DevOps, VMware

Creating an Azure DevOps hosted agent image for VMware

15 min read

I’ve recently came across a news from Microsoft stating that they will remove the free grant for hosted agents:

We are temporarily changing the process to acquire Azure Pipelines free grants to address the increasing abuse of hosted agents. By default, new organizations created in Azure DevOps may no longer get a free grant of concurrent pipelines. New users will have to send an email and provide additional information to get free CI/CD.1

I love hosted agents as they include all the tools, I can possibly use, for me to build any possible software. For new comers, who want to have an Azure DevOps organization that can leverage hosted agents, which include concurrent pipelines, having this limitation is a bummer. Going through the channels to get that feature unblocked, can be overwhelming and a lot of people move on.

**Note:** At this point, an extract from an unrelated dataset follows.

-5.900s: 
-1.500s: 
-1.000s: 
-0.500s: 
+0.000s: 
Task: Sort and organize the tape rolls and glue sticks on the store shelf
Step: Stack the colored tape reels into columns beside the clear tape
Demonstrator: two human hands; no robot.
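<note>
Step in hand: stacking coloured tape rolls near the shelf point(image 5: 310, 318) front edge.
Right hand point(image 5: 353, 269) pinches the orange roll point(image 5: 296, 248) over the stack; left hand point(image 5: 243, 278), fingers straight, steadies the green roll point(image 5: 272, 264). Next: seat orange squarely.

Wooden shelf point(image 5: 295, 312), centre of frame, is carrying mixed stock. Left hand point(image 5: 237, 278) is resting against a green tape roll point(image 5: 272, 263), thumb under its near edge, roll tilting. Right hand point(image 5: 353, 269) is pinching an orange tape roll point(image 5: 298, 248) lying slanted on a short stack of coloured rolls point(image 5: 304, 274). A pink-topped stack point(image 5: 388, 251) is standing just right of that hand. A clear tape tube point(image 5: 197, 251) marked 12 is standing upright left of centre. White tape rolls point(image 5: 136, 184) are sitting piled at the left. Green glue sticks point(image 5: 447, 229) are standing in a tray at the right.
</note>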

This leaves you 1 solution if you don’t want to go through all of that: hosting the agents (at least 2, because concurrency means 2 agents/workers!) yourself.

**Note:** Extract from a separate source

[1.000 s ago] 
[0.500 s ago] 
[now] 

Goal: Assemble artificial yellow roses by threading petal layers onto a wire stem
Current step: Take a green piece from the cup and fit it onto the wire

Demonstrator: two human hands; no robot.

Thankfully, the hosted agent process for building the virtual machine images, is open sourced.

Now you may ask, where to host them? Obviously, the natural choice is Azure. They already leverage all the work for you. If you are interested, you can tweak the source to use a Shared Image Gallery instead of dumping the image into an Azure Storage (default behavior) but that is a post/topic for another time.

But what if you want to leverage your current virtualization infrastructure, specifically your VMware virtualization infrastructure?
This is what I want to show you today. By all means, I’m not VMware pro, but I am leveraging my homelab to get a little more versed with it. This was a perfect opportunity for me to learn more about all the sides, that is VMware and how the hosted agents are built.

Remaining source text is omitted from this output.